→ **What to produce**
The answer must consist of every record below, reproduced exactly.

[Entries provided — start]

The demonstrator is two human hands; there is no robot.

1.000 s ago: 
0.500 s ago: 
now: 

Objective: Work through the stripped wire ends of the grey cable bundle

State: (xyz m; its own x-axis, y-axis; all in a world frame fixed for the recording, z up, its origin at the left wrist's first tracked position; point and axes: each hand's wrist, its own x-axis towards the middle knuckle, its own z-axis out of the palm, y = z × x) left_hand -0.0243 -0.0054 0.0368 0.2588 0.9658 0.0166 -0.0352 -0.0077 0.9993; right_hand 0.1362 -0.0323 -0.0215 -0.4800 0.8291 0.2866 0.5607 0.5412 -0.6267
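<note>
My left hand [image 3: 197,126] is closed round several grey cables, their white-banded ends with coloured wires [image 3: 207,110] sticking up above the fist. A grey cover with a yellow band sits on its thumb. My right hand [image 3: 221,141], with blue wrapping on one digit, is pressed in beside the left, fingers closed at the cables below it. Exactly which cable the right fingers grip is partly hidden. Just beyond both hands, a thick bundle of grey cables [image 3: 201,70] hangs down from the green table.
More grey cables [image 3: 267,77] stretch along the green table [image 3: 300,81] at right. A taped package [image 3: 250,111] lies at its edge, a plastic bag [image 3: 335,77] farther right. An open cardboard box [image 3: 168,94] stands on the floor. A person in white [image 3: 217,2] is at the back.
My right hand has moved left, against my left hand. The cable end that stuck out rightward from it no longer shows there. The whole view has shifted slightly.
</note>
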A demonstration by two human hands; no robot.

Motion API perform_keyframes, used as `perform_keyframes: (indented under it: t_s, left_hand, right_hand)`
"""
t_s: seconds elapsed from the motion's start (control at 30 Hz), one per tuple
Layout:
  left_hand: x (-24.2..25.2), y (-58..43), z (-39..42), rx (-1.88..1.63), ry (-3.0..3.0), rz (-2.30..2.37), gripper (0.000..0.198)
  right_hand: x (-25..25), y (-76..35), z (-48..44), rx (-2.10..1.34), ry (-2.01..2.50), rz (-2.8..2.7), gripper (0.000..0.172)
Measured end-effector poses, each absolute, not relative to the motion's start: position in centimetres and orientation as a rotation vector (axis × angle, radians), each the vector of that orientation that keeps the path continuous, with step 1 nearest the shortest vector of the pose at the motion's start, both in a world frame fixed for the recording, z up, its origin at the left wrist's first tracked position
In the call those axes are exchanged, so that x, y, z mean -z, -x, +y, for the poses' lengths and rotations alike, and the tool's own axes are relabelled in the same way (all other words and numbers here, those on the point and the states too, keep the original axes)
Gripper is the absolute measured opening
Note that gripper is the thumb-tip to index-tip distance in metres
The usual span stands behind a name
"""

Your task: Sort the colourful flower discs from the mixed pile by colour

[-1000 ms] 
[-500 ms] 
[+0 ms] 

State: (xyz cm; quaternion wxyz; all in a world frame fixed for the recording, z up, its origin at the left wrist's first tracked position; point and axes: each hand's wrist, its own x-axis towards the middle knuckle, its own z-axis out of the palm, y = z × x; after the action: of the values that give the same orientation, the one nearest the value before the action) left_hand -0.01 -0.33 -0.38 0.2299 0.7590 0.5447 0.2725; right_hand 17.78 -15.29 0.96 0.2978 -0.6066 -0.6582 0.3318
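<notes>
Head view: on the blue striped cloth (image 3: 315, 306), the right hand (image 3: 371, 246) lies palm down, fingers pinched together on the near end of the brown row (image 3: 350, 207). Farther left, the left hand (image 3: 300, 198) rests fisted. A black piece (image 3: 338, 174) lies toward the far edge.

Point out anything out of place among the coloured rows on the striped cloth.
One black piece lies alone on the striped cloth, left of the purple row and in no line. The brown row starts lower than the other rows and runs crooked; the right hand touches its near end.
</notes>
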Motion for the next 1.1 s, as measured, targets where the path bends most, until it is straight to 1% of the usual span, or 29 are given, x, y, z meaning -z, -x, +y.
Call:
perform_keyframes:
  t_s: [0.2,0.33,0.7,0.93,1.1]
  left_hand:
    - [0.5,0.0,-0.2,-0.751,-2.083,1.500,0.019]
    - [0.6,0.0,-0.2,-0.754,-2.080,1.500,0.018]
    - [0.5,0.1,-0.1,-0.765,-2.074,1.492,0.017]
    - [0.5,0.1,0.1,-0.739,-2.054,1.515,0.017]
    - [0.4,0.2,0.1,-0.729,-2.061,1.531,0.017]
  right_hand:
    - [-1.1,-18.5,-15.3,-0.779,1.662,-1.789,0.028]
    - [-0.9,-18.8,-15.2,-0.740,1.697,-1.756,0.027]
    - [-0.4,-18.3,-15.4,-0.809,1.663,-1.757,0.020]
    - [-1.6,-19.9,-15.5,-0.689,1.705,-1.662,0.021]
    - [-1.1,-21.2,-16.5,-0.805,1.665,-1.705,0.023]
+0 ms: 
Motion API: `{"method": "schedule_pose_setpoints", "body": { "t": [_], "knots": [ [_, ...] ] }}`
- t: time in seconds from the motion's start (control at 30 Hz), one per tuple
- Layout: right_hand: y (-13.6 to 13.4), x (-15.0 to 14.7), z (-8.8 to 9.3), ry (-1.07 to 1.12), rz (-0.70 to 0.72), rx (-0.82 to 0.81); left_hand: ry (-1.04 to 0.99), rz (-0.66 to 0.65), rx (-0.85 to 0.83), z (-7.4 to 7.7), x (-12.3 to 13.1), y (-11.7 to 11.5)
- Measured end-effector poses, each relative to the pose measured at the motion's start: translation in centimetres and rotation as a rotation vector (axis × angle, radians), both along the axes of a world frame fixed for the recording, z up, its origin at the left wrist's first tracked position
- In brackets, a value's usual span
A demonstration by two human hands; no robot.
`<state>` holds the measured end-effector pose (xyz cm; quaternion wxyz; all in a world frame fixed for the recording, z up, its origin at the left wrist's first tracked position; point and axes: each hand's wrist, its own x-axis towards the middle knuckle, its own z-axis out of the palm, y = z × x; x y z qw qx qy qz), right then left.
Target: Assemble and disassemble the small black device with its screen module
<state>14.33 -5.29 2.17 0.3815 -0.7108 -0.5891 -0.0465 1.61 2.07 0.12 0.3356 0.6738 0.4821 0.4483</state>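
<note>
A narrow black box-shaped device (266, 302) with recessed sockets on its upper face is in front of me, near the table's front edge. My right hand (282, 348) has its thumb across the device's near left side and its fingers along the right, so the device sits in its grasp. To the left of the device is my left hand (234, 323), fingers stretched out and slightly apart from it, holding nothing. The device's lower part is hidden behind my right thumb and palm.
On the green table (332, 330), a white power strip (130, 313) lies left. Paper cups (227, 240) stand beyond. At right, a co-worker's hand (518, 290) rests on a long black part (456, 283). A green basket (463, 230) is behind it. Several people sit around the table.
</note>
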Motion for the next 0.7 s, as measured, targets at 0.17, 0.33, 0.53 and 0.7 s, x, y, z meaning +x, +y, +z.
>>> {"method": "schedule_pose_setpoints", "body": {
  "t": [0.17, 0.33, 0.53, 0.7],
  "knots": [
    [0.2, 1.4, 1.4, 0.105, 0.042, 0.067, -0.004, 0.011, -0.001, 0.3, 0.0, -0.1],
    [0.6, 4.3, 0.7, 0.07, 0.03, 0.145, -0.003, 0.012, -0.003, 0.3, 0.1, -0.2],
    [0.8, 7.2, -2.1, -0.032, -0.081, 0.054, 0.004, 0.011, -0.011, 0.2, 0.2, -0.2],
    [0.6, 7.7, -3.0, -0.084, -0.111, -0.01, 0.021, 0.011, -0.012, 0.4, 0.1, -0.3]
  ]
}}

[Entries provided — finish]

→ **Task solution**
The demonstrator is two human hands; there is no robot.

1.000 s ago: 
0.500 s ago: 
now: 

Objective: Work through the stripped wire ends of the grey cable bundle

State: (xyz m; its own x-axis, y-axis; all in a world frame fixed for the recording, z up, its origin at the left wrist's first tracked position; point and axes: each hand's wrist, its own x-axis towards the middle knuckle, its own z-axis out of the palm, y = z × x) left_hand -0.0243 -0.0054 0.0368 0.2588 0.9658 0.0166 -0.0352 -0.0077 0.9993; right_hand 0.1362 -0.0323 -0.0215 -0.4800 0.8291 0.2866 0.5607 0.5412 -0.6267
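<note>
My left hand [image 3: 197,126] is closed round several grey cables, their white-banded ends with coloured wires [image 3: 207,110] sticking up above the fist. A grey cover with a yellow band sits on its thumb. My right hand [image 3: 221,141], with blue wrapping on one digit, is pressed in beside the left, fingers closed at the cables below it. Exactly which cable the right fingers grip is partly hidden. Just beyond both hands, a thick bundle of grey cables [image 3: 201,70] hangs down from the green table.
More grey cables [image 3: 267,77] stretch along the green table [image 3: 300,81] at right. A taped package [image 3: 250,111] lies at its edge, a plastic bag [image 3: 335,77] farther right. An open cardboard box [image 3: 168,94] stands on the floor. A person in white [image 3: 217,2] is at the back.
My right hand has moved left, against my left hand. The cable end that stuck out rightward from it no longer shows there. The whole view has shifted slightly.
</note>
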A demonstration by two human hands; no robot.

Motion API perform_keyframes, used as `perform_keyframes: (indented under it: t_s, left_hand, right_hand)`
"""
t_s: seconds elapsed from the motion's start (control at 30 Hz), one per tuple
Layout:
  left_hand: x (-24.2..25.2), y (-58..43), z (-39..42), rx (-1.88..1.63), ry (-3.0..3.0), rz (-2.30..2.37), gripper (0.000..0.198)
  right_hand: x (-25..25), y (-76..35), z (-48..44), rx (-2.10..1.34), ry (-2.01..2.50), rz (-2.8..2.7), gripper (0.000..0.172)
Measured end-effector poses, each absolute, not relative to the motion's start: position in centimetres and orientation as a rotation vector (axis × angle, radians), each the vector of that orientation that keeps the path continuous, with step 1 nearest the shortest vector of the pose at the motion's start, both in a world frame fixed for the recording, z up, its origin at the left wrist's first tracked position
In the call those axes are exchanged, so that x, y, z mean -z, -x, +y, for the poses' lengths and rotations alike, and the tool's own axes are relabelled in the same way (all other words and numbers here, those on the point and the states too, keep the original axes)
Gripper is the absolute measured opening
Note that gripper is the thumb-tip to index-tip distance in metres
The usual span stands behind a name
"""

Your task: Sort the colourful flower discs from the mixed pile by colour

[-1000 ms] 
[-500 ms] 
[+0 ms] 

State: (xyz cm; quaternion wxyz; all in a world frame fixed for the recording, z up, its origin at the left wrist's first tracked position; point and axes: each hand's wrist, its own x-axis towards the middle knuckle, its own z-axis out of the palm, y = z × x; after the action: of the values that give the same orientation, the one nearest the value before the action) left_hand -0.01 -0.33 -0.38 0.2299 0.7590 0.5447 0.2725; right_hand 17.78 -15.29 0.96 0.2978 -0.6066 -0.6582 0.3318
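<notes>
Head view: on the blue striped cloth (image 3: 315, 306), the right hand (image 3: 371, 246) lies palm down, fingers pinched together on the near end of the brown row (image 3: 350, 207). Farther left, the left hand (image 3: 300, 198) rests fisted. A black piece (image 3: 338, 174) lies toward the far edge.

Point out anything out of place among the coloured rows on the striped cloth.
One black piece lies alone on the striped cloth, left of the purple row and in no line. The brown row starts lower than the other rows and runs crooked; the right hand touches its near end.
</notes>
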Motion for the next 1.1 s, as measured, targets where the path bends most, until it is straight to 1% of the usual span, or 29 are given, x, y, z meaning -z, -x, +y.
Call:
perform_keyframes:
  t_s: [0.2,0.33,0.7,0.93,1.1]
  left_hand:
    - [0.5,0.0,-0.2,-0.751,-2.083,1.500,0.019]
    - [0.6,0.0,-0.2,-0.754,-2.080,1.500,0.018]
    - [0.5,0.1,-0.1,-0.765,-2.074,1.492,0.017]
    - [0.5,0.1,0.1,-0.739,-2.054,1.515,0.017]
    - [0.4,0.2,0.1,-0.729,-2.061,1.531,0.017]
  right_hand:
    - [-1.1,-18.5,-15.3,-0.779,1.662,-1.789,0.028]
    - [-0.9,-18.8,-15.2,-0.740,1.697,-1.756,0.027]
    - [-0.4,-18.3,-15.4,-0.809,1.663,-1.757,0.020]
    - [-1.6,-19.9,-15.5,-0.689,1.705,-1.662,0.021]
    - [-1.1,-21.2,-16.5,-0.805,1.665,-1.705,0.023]
+0 ms: 
Motion API: `{"method": "schedule_pose_setpoints", "body": { "t": [_], "knots": [ [_, ...] ] }}`
- t: time in seconds from the motion's start (control at 30 Hz), one per tuple
- Layout: right_hand: y (-13.6 to 13.4), x (-15.0 to 14.7), z (-8.8 to 9.3), ry (-1.07 to 1.12), rz (-0.70 to 0.72), rx (-0.82 to 0.81); left_hand: ry (-1.04 to 0.99), rz (-0.66 to 0.65), rx (-0.85 to 0.83), z (-7.4 to 7.7), x (-12.3 to 13.1), y (-11.7 to 11.5)
- Measured end-effector poses, each relative to the pose measured at the motion's start: translation in centimetres and rotation as a rotation vector (axis × angle, radians), both along the axes of a world frame fixed for the recording, z up, its origin at the left wrist's first tracked position
- In brackets, a value's usual span
A demonstration by two human hands; no robot.
`<state>` holds the measured end-effector pose (xyz cm; quaternion wxyz; all in a world frame fixed for the recording, z up, its origin at the left wrist's first tracked position; point and axes: each hand's wrist, its own x-axis towards the middle knuckle, its own z-axis out of the palm, y = z × x; x y z qw qx qy qz), right then left.
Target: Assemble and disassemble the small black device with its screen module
<state>14.33 -5.29 2.17 0.3815 -0.7108 -0.5891 -0.0465 1.61 2.07 0.12 0.3356 0.6738 0.4821 0.4483</state>
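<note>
A narrow black box-shaped device (266, 302) with recessed sockets on its upper face is in front of me, near the table's front edge. My right hand (282, 348) has its thumb across the device's near left side and its fingers along the right, so the device sits in its grasp. To the left of the device is my left hand (234, 323), fingers stretched out and slightly apart from it, holding nothing. The device's lower part is hidden behind my right thumb and palm.
On the green table (332, 330), a white power strip (130, 313) lies left. Paper cups (227, 240) stand beyond. At right, a co-worker's hand (518, 290) rests on a long black part (456, 283). A green basket (463, 230) is behind it. Several people sit around the table.
</note>
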Motion for the next 0.7 s, as measured, targets at 0.17, 0.33, 0.53 and 0.7 s, x, y, z meaning +x, +y, +z.
>>> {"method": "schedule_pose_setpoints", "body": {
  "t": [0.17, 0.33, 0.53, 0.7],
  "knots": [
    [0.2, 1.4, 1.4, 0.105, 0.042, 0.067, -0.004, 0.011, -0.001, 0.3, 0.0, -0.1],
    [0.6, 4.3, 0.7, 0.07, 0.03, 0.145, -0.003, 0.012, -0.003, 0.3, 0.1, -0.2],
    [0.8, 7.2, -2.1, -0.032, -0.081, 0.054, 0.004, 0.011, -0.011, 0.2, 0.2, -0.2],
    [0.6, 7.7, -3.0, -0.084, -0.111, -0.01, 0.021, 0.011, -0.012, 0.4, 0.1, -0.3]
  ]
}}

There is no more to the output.